Set down each line of the listing below exactly as it is written.
▼
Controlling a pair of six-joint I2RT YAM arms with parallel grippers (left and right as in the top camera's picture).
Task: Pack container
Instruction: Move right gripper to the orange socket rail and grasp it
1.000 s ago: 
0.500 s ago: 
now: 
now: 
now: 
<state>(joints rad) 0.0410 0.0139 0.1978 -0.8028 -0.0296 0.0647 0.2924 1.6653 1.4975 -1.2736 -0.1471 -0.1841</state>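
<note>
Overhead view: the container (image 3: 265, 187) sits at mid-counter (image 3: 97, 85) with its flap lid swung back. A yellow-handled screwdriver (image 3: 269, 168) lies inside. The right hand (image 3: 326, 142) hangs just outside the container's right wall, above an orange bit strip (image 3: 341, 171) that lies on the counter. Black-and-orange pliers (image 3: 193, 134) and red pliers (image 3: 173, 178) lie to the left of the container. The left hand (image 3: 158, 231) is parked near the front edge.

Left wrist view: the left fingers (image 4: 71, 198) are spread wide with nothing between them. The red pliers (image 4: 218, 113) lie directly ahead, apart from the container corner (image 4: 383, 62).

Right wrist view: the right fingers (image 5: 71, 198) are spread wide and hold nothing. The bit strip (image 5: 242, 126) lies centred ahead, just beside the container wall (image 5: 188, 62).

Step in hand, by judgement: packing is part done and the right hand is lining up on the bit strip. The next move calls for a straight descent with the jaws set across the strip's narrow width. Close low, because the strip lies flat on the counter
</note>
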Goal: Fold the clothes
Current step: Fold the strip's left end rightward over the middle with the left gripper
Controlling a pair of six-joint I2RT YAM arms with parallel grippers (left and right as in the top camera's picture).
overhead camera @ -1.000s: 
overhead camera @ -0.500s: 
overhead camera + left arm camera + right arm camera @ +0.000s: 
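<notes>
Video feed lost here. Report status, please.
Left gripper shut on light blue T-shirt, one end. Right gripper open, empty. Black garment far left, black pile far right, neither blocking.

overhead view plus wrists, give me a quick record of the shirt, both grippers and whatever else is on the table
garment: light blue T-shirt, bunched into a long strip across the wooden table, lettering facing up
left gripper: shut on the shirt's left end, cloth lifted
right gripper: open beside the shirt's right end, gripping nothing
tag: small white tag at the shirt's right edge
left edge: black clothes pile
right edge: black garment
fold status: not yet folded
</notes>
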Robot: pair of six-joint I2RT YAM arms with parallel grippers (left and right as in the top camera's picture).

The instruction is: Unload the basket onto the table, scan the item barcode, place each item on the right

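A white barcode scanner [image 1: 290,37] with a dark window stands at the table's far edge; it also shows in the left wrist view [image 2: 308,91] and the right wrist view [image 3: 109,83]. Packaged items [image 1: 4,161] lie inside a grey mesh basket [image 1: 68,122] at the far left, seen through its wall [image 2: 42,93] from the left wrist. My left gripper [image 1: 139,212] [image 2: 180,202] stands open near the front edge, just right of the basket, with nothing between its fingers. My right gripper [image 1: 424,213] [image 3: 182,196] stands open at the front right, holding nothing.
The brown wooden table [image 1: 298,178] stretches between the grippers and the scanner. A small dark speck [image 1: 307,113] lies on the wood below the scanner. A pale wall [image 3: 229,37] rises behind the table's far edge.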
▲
■ Final answer ■
Controlling a pair of six-joint I2RT YAM arms with parallel grippers (left and right as in the top camera's picture).
Task: Pack container
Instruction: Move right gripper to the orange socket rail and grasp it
1.000 s ago: 
0.500 s ago: 
now: 
now: 
now: 
<state>(joints rad) 0.0410 0.0139 0.1978 -0.8028 -0.0296 0.0647 0.2924 1.6653 1.4975 -1.2736 -0.1471 -0.1841</state>
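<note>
Overhead view: the container (image 3: 265, 187) sits at mid-counter (image 3: 97, 85) with its flap lid swung back. A yellow-handled screwdriver (image 3: 269, 168) lies inside. The right hand (image 3: 326, 142) hangs just outside the container's right wall, above an orange bit strip (image 3: 341, 171) that lies on the counter. Black-and-orange pliers (image 3: 193, 134) and red pliers (image 3: 173, 178) lie to the left of the container. The left hand (image 3: 158, 231) is parked near the front edge.

Left wrist view: the left fingers (image 4: 71, 198) are spread wide with nothing between them. The red pliers (image 4: 218, 113) lie directly ahead, apart from the container corner (image 4: 383, 62).

Right wrist view: the right fingers (image 5: 71, 198) are spread wide and hold nothing. The bit strip (image 5: 242, 126) lies centred ahead, just beside the container wall (image 5: 188, 62).

Step in hand, by judgement: packing is part done and the right hand is lining up on the bit strip. The next move calls for a straight descent with the jaws set across the strip's narrow width. Close low, because the strip lies flat on the counter
</note>
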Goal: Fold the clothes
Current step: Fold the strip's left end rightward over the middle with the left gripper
Controlling a pair of six-joint I2RT YAM arms with parallel grippers (left and right as in the top camera's picture).
overhead camera @ -1.000s: 
overhead camera @ -0.500s: 
overhead camera + left arm camera + right arm camera @ +0.000s: 
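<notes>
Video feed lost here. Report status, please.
Left gripper shut on light blue T-shirt, one end. Right gripper open, empty. Black garment far left, black pile far right, neither blocking.

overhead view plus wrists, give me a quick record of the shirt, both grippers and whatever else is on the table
garment: light blue T-shirt, bunched into a long strip across the wooden table, lettering facing up
left gripper: shut on the shirt's left end, cloth lifted
right gripper: open beside the shirt's right end, gripping nothing
tag: small white tag at the shirt's right edge
left edge: black clothes pile
right edge: black garment
fold status: not yet folded
</notes>
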Robot: pair of six-joint I2RT YAM arms with parallel grippers (left and right as in the top camera's picture).

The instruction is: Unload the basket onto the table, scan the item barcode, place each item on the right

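A white barcode scanner [image 1: 290,37] with a dark window stands at the table's far edge; it also shows in the left wrist view [image 2: 308,91] and the right wrist view [image 3: 109,83]. Packaged items [image 1: 4,161] lie inside a grey mesh basket [image 1: 68,122] at the far left, seen through its wall [image 2: 42,93] from the left wrist. My left gripper [image 1: 139,212] [image 2: 180,202] stands open near the front edge, just right of the basket, with nothing between its fingers. My right gripper [image 1: 424,213] [image 3: 182,196] stands open at the front right, holding nothing.
The brown wooden table [image 1: 298,178] stretches between the grippers and the scanner. A small dark speck [image 1: 307,113] lies on the wood below the scanner. A pale wall [image 3: 229,37] rises behind the table's far edge.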

Nothing else belongs to the answer.